El año de 1956 viene a ser el punto de inflexión en mi vida en Iquitos. Atrás quedaron las escuelas pequeñas: La Escuela Práctica, Transición y Primer Grado (Primero, Segundo y Tercer Año de Primaria) y la Escuela Fiscal Nº 161, Segundo Grado (Cuarto y Quinto Año de Primaria).
Ahora, comenzamos el Primer Año de Secundaria en la Gran Unidad Escolar “Mariscal Óscar R. Benavides”, para lo cual tuvimos que dar el Examen de Madurez Mental, el cual aprobé y fui por ello estudiante Gratuito.
Un colegio inmenso con tres secciones, cada una de ellas con su propio Director: Secundaria Común, Secundaria Industrial y Secundaria Comercial. El Director de la Secundaria Común era también el Director de la GUE. Solamente la Secundaria Comercial era mixta, cuyas alumnas alegraban la vista de los demás alumnos y hacían más llevaderos los estudios intensos.
Era el único colegio secundario que tenía Banda de Músicos. Luego de una intensa preparación fui miembro de la banda.
Teníamos el curso de Castellano a cargo del Profesor Guillermo Rengifo, más conocido como “Chicle Globo” porque era bien gordito.
Pero, un buen día, el Profesor Benigno Soto Silva, Beny Soto, Profesor de Música y Director de la Banda de Músicos, y dueño de su propia orquesta profesional “Beny Soto”, comenzó a informarnos en la clase de Música, de los últimos cambios en la ortografía realizados por la Real Academia Española (RAE).

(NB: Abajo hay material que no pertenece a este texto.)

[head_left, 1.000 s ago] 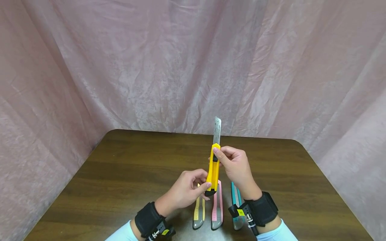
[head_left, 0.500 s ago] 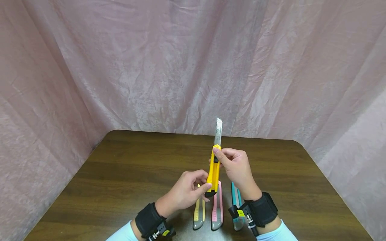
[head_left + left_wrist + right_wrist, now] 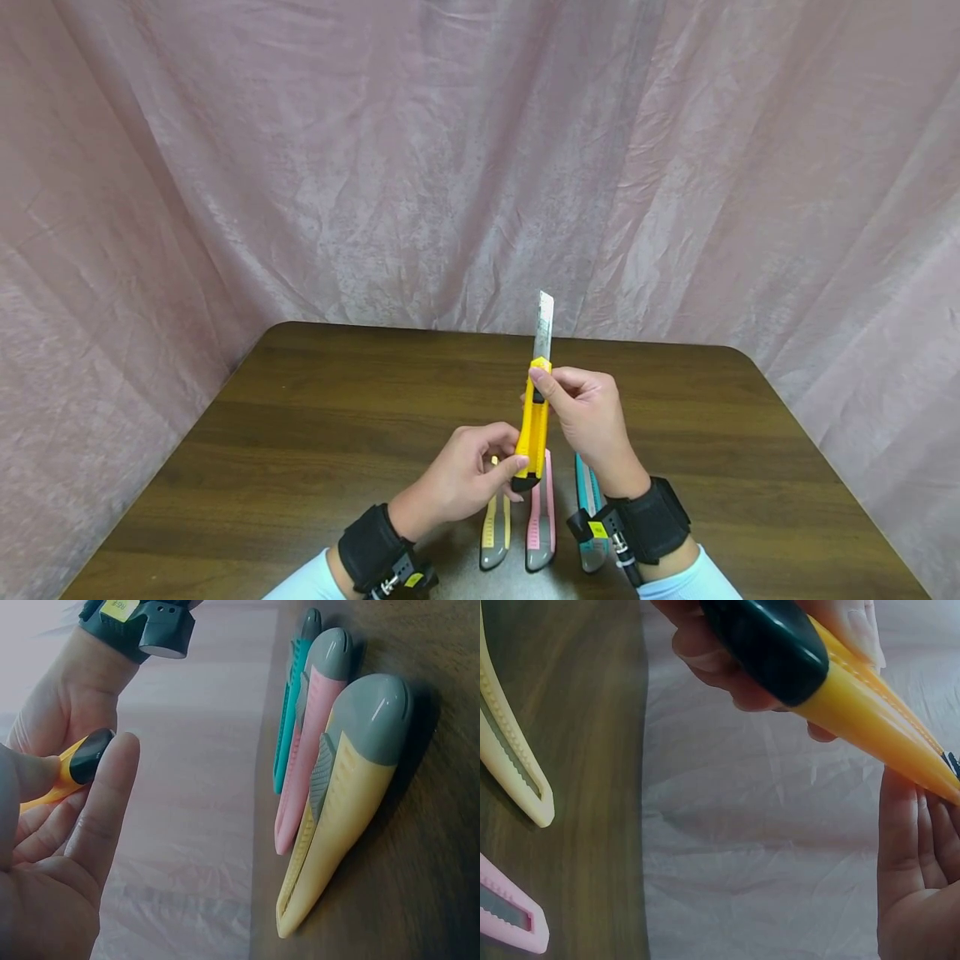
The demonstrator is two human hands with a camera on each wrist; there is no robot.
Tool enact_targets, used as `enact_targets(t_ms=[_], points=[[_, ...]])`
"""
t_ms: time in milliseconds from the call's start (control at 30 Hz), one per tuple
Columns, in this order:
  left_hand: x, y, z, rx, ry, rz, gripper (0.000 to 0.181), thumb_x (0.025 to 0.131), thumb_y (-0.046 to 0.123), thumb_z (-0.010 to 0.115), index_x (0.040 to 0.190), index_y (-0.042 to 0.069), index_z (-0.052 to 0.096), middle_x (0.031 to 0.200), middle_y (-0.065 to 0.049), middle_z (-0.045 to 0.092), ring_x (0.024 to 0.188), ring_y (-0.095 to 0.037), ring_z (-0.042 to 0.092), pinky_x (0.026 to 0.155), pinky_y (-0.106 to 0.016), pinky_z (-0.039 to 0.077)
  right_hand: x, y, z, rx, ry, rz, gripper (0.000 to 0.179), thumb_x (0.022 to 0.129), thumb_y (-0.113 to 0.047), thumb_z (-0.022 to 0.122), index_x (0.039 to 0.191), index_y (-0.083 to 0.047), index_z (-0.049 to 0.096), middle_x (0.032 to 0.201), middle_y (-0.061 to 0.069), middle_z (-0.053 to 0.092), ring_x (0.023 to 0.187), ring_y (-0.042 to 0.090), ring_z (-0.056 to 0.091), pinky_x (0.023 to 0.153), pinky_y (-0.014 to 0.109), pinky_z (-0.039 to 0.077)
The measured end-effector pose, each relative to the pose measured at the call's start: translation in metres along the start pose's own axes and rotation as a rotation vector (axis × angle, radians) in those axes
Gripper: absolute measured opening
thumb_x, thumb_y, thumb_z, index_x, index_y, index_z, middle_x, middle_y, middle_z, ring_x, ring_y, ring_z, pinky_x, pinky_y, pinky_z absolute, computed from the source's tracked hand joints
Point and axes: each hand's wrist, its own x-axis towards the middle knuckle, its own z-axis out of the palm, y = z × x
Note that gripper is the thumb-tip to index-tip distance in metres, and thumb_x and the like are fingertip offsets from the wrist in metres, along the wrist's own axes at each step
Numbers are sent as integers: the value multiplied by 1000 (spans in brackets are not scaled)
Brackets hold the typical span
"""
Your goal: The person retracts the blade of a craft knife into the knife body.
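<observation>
A yellow utility knife (image 3: 532, 433) with a black end cap is held up above the table, its long metal blade (image 3: 543, 325) extended and pointing away from me. My right hand (image 3: 592, 417) pinches the knife near the blade end, thumb on its upper face beside the black slider. At the capped end my left hand (image 3: 468, 471) pinches the handle between thumb and fingers. In the left wrist view the black cap (image 3: 91, 756) shows between the left thumb and a finger. The right wrist view shows the yellow handle (image 3: 870, 720) running between both hands.
On the dark wooden table (image 3: 337, 400) lie three more utility knives side by side: pale yellow (image 3: 493, 533), pink (image 3: 540, 533) and teal (image 3: 589, 492), the last partly covered by the right wrist strap. A pinkish curtain (image 3: 420, 167) hangs behind the table.
The knife has tilted very slightly, its blade tip shifting a little to the right, and shows its face at a different angle. Both hands keep their hold.
</observation>
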Motion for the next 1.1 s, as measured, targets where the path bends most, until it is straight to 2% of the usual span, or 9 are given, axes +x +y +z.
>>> enact_targets(t_ms=[233,667,967,1100], points=[[-1,0,0,4,5,28,17,87,-10,60,103,-4,56,86,-15,61,74,-24,65,53,-37,57,0,-2,1,12,-3,-26,9,91,-1,61,92,3,70,74,15,66,70,28,64,65,37,57],[-3,0,-3,-3,19,19,19,87,-12,60,104,-5,55,87,-17,61,72,-27,66,54,-36,57,0,-1,4,19,-44,-41,8,90,0,62,94,3,69,77,14,66,73,28,63,71,41,56],[-3,-1,-3,-3,28,1,19,87,-11,60,105,-5,55,86,-16,60,70,-28,65,54,-34,57,1,-3,7,-6,-21,34,16,95,-7,58,85,1,68,73,14,66,69,30,63,66,35,57],[-3,-1,-2,-9,16,3,18,88,-11,60,104,-5,55,85,-16,60,69,-29,65,53,-37,57,1,-4,6,-27,-24,19,14,94,-6,60,83,-1,67,73,13,65,69,27,63,65,37,57]])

Se me ocurrió pensar que los asuntos de la gramática eran temas del dominio del Profesor “Chicle Globo” y no del Profesor de Música. Pero así ocurrió.
Beny Soto nos dijo que a partir de la fecha ya no debemos decir obscuro sino oscuro. También se retiraba la letra p de la palabra Psicología para escribir solamente Sicología. Aunque en los últimos tiempos los profesionales han decidido rescatar la escritura original en la cual está involucrado el sentido de su carrera: Psicología, que proviene de Psique, mente. También se cambió septiembre por setiembre.

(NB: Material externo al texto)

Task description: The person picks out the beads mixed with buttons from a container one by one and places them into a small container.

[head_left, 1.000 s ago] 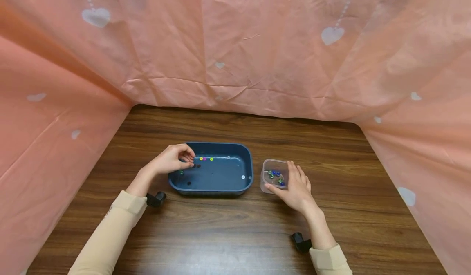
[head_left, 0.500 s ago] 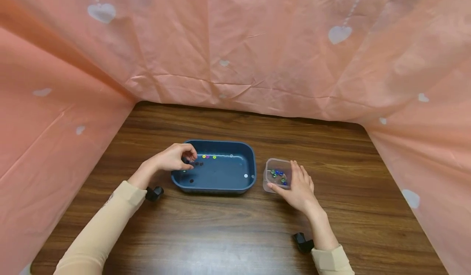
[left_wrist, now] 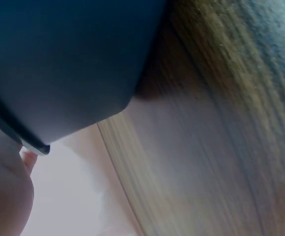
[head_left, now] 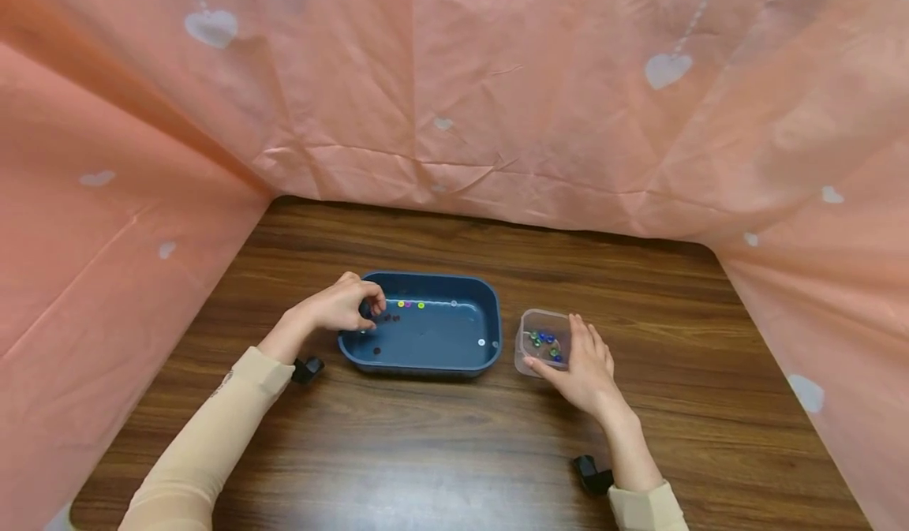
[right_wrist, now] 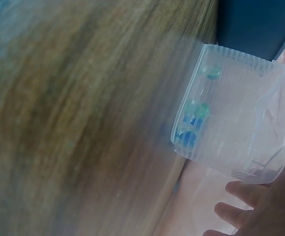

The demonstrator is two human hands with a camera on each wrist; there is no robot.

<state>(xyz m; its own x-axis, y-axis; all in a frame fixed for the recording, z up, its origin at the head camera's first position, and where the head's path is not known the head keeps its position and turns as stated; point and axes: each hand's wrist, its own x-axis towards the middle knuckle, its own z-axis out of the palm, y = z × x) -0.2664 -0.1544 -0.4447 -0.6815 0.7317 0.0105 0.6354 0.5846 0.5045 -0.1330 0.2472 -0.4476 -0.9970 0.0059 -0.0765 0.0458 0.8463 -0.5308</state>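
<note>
My left hand reaches over the left end of a blue tub, with its fingers bent down and a gap between thumb and forefinger. A green marble lies close below the thumb. I cannot make out anything held in that hand. My right hand spans the right side of a clear plastic container, its thumb at the near rim and forefinger along the right edge. Several green and blue marbles lie on the container's floor. The left wrist view shows mostly the tub's outer wall.
Small yellow, pink and white button-like discs and a few dark brown bits lie in the tub. Both containers stand on a brown wooden table. A pink curtain encloses the table's back and sides.
My left hand dips slightly lower into the tub's left end, and its thumb nears the green marble. The right hand stays at the container. The whole head view shifts a little.
</note>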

El Profesor de Castellano nunca hizo mención a estos cambios, simplemente comenzamos a utilizarlos: en cada clase, cuatro horas en la semana, tomaba un percentil ortográfico, lo cual nos exigía consultar permanentemente el diccionario para no fallar, al menos, para no fallar demasiado, y, entonces teníamos cuidado de recordar los recientes cambios gramaticales.
Mis profesores eran verdaderos campeones y nos enseñaron bastante. Había Médicos, Ingenieros, Abogados, Químicos Farmacéuticos, Periodistas y algunos Docentes.